US removes India from currency monitoring list
KOLKATA: The US government has removed India from its monitoring list for currency manipulation, clearing doubts over India’s foreign exchange policies including undervaluation of currencies to gain export advantages.
While experts welcome the US decision, they doubted whether this move would set the tone for further trade negotiations between the two countries including the US trade preference programme with India. “India did not qualify for inclusion in the currency manipulator list on at least two of three criteria,” said Axis Bank chief economist Saugata Bhattacharya.
“However, it is certainly a welcome step that the US has now removed India from that list. This will hopefully set the tone for discussion on resolution of some of the trade related differences with the US, particularly in the Generalized System of Preferences (GSP) issue.
A group of 25 influential US lawmakers had earlier warned the Trump administration that terminating the GSP programme, which paves the way for free entry of Indian goods into the US, could hit their exports to India. However, CARE Ratings chief economist Madan Sabnavis believed this would not lead to getting back the preferential treatment.
NOTABLE DIP IN RBI’S FOREX BUYS
“Also when we were part of list it did not lead to fall in exports,” he said.
India was first included in the currency watch list in 2017 after the Reserve Bank of India had added $52 billion — which was 1.8% of the country’s GDP then — in the foreign exchange reserves in the first half of the year with regular intervention in the forex market.
The US Treasury Department’s currency report to Congress said that there was a notable decline in 2018 in the scale and frequency of foreign exchange purchases by India. “India has been removed from the Monitoring List in this Report, having met only one out of three criteria — a significant bilateral surplus with the United States — for two consecutive Reports.

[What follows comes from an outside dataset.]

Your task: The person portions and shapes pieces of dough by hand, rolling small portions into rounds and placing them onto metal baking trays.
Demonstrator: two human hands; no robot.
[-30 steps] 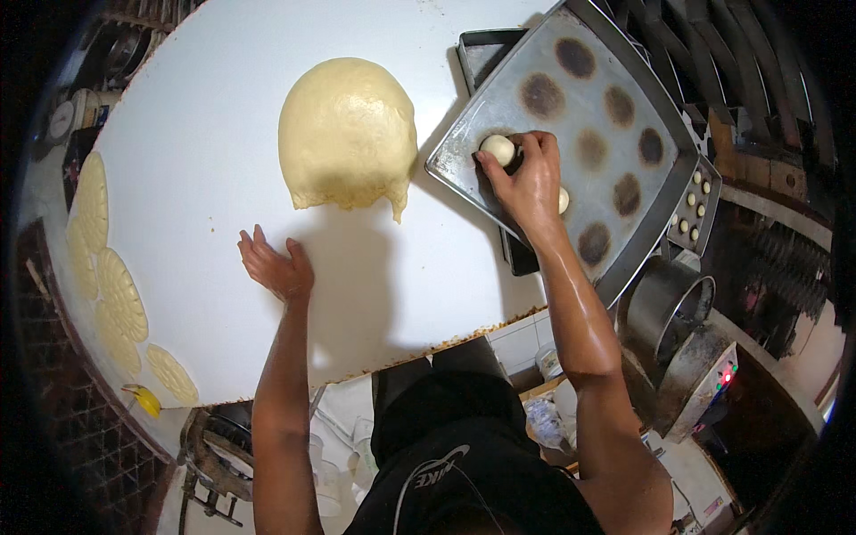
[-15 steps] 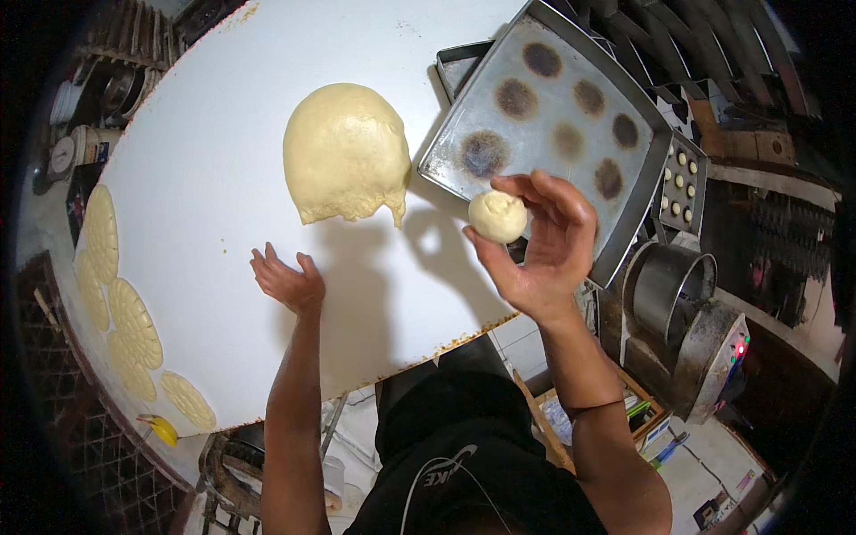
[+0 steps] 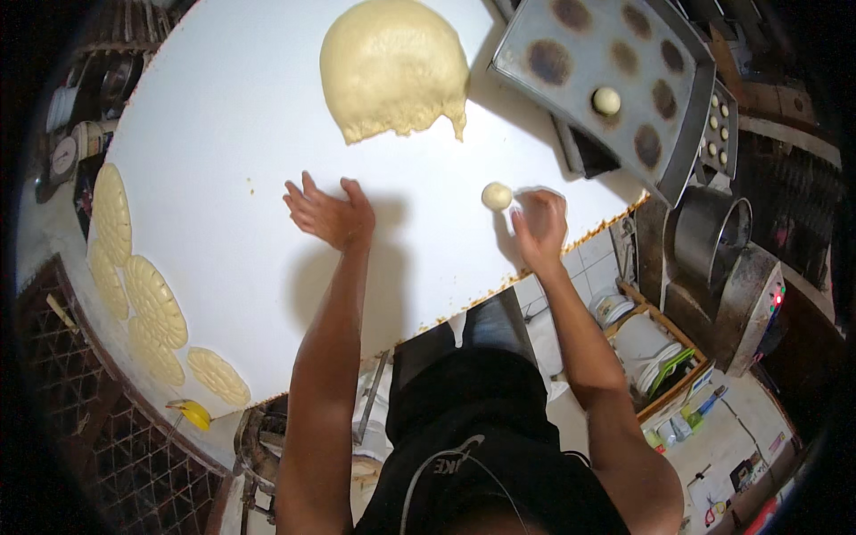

After purchasing foreign exchange on net in 2017, the central bank steadily sold reserves for most of 2018, with net sales of foreign exchange reaching 1.7% of GDP over the year,” the report stated.
The pain threshold for the current account surplus was lowered to 2% from 3% of GDP. On one-sided currency interventions, the limit for net forex purchases has been left untouched at 2% of GDP but the observation period has been tightened to 6-12 months from 8-12 months previously. The third criteria, a country’s bilateral trade surplus with the US, was unchanged at $20 billion.
India’s bilateral trade surplus with the US stood at $21 billion in 2018. India’s overall merchandise exports growth fell sharply to 0.64% in April 2019.
The Trump administration has also removed Switzerland from the monitoring list but expanded it to nine nations from six earlier. China, Japan, Germany and South Korea stayed on the monitoring list for possible unfair foreign exchange maneuvering to gain export advantages. New names on the list are Italy and Ireland from EU, and three Southeast Asian countries — Singapore, Malaysia and Vietnam.
The US Treasury Department prepares the list for its major trading partners. The Department’s Currency Report published on May 28 has again decided not to label China or any other country as a currency manipulator even as two out of the three measures for currency manipulation were tightened. It said no country meets the criteria to be labelled as one seeking to gain unfair trade advantages over the US by manipulating its currency.
The rupee closed at 69.83 against the dollar on Wednesday, about 5 paise stronger from the previous close. The rupee has remained almost flat in the year to date.